It reminded me of the unbearable end of summer holidays as a kid who hated school, (or at least the bullying and demand to ‘conform or else you will not be allowed to play later, as an adult’).
It’s hard to wrap my head around; at the time I read it we were still in the midst of summer here, with months of hot humid heat to endure. The steady stream of drops of sweat making their way down my spine at regular intervals confirmed this, the burning sensation on my face whenever I strayed out of reach of the fan.
I miss enjoying the summer, or perhaps the shared experience of it. I enjoy the winters here so perhaps I ought to look for new friends in New Zealand or something.
The hurricane season was very active, I can hardly believe we’re in the middle of November; this year has been one long exhausting fug from the get go. For the first time ever I didn’t even look forward to the autumn, my favourite time of year, it’s just been TOO uncertain and a feeling of constant brazing for (and trying to outsmart) what may be served, even for me who can’t abide routines. I feel drained and exhausted, and unprepared for everything.

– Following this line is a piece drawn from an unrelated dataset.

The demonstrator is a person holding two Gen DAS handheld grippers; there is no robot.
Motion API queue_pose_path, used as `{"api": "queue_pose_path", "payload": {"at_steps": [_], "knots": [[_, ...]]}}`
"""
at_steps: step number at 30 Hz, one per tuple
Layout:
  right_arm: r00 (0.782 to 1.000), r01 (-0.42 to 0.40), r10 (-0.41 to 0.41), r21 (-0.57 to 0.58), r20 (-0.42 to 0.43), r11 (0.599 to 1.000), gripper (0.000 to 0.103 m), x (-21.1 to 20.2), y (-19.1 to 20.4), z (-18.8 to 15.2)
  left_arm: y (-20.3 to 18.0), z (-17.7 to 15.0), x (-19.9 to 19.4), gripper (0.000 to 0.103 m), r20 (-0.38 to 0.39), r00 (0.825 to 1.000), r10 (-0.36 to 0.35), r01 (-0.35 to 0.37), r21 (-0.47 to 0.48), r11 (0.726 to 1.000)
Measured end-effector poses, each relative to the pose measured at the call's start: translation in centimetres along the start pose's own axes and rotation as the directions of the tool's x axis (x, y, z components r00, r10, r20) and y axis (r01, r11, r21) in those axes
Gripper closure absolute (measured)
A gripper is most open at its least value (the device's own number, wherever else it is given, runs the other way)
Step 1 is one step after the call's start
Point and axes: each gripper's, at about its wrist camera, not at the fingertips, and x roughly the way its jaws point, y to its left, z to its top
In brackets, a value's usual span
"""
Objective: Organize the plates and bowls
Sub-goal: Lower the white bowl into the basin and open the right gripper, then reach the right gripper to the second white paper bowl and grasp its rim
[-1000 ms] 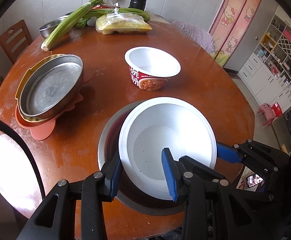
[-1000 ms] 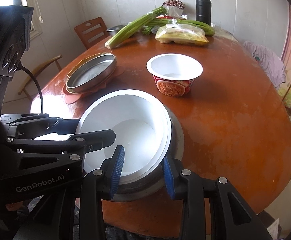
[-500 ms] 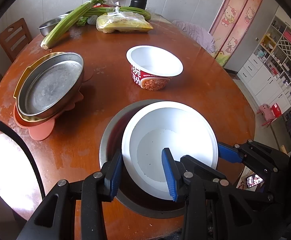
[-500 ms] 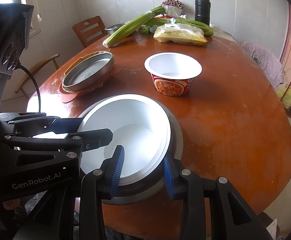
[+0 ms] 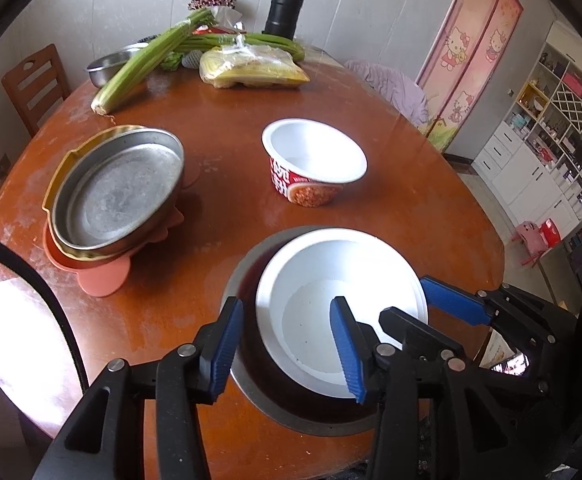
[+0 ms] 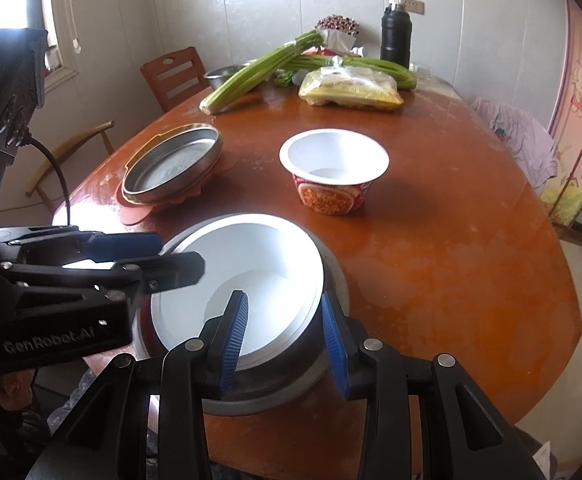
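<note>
On the near edge of the round table (image 5: pixel 391 216), in the left wrist view, the white bowl (image 5: pixel 341 314) sits nested, a little tilted, inside the steel bowl (image 5: pixel 251 364). The left gripper (image 5: pixel 287 346) has its jaws opening; the rims of both bowls are between them, but the pads seem no longer to press. To do this step well, I think the jaws should spread fully and lift away straight, so the white bowl settles flat and is not dragged. In this view I count three bowls near the middle: white, steel, and one noodle cup (image 5: pixel 315 168). There is one stack of plates (image 5: pixel 117 196), with a steel pan above a yellow and an orange plate.

In the right wrist view, the right gripper (image 6: pixel 285 338) pinches the two nested rims on its own side, one pad inside the white bowl (image 6: pixel 247 280) and one outside the steel bowl (image 6: pixel 331 344). It should hold steady until the other side is free. Two grippers in all.
</note>
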Motion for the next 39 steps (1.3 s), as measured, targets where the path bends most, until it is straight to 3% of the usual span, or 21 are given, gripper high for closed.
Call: {"api": "queue_pose_path", "payload": {"at_steps": [19,23,39], "knots": [[0.999,0.02,-0.02,0.022,0.041,1.0,0.063,-0.5,-0.9,1.2,0.9,2.5,-2.1,0.049,0.082,0.997,0.012,-0.013,0.012,1.0],[0.998,0.024,-0.027,0.048,0.058,0.999,0.059,-0.7,-1.8,2.0,0.9,3.7,-2.1,0.048,0.1,0.995,0.012,-0.014,0.027,1.0],[0.993,0.07,-0.083,0.154,0.078,0.985,0.057,1.4,-6.0,6.3,0.7,9.5,1.4,0.047,0.112,0.993,0.034,-0.047,0.117,0.992]]}}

I look again at her photo, the lit candles on the windowsill against the deepening blue, the last colours of dusky twilight, the sea view. I cry.

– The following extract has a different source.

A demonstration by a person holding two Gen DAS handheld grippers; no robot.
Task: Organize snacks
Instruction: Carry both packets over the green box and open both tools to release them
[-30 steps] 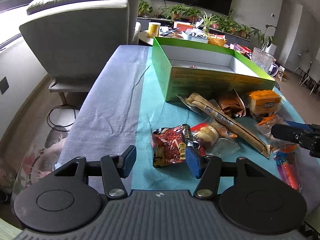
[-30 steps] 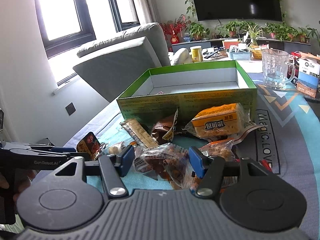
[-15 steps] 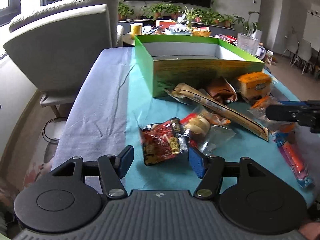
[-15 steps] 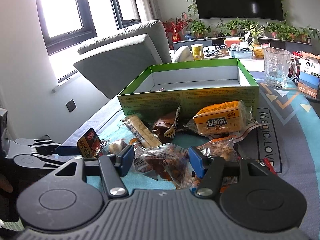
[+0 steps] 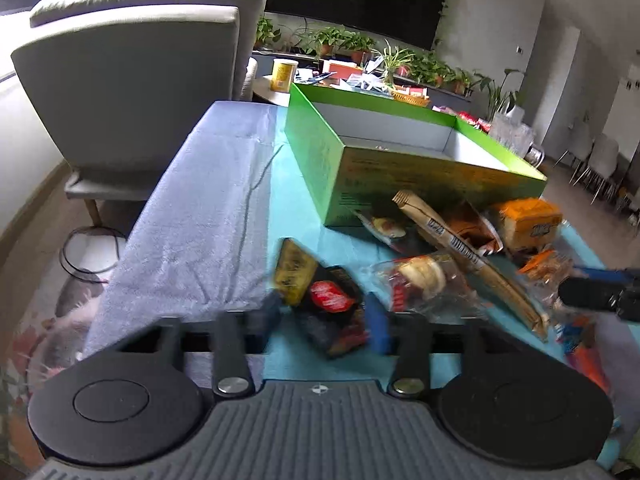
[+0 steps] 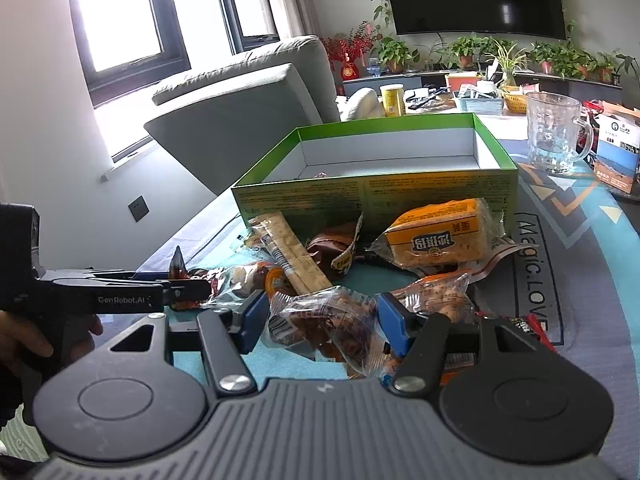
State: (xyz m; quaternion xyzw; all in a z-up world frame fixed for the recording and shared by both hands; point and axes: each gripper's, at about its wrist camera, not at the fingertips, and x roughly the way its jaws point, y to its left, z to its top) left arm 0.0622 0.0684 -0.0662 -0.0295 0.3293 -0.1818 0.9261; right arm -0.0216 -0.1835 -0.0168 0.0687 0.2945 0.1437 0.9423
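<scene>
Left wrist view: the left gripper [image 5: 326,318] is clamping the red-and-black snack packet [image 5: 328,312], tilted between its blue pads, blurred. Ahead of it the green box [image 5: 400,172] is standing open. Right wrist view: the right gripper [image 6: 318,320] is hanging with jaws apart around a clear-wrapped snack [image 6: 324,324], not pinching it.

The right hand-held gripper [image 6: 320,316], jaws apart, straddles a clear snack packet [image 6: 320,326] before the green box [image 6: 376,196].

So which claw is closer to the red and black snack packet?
Left. The left claw has the red and black snack packet between its fingers; the right claw sits farther right, around a clear bag.
</scene>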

No doubt she has worked hard for many years to build her life and get to where she is today, but so have I and countless others. And I have nothing to show for it. No successes, no shoals of friends to celebrate my birthday or other milestones with, no treasure island.
The last days of summer, the end of things. I don’t know why it always hurt so much? The tears I never cried, my stomach in knots. Time being something you never get back. Anxieties galore.
“LIVE LIFE! This isn’t a dress rehearsal” I once had a key-ring proclaim. Thank goodness for that, I couldn’t deal with having to do this all over again.
When the longer evenings and the cosiness of autumn returns I greet it the same way my mother used to greet spring. A kind of return of life, rather than light A time of rebooting; evening classes commence, new projects, enthusiasm at work.
Everyone knows daylight is important to your health, and as someone who’s experienced the long dark winter months where you only see the sun for an hour of two on your day off work – if it’s not raining or cloudy that is – I get it.
S.a.d. is a very real for a lot of people.
But we forget darkness is important too unless you are terrified of it I suppose.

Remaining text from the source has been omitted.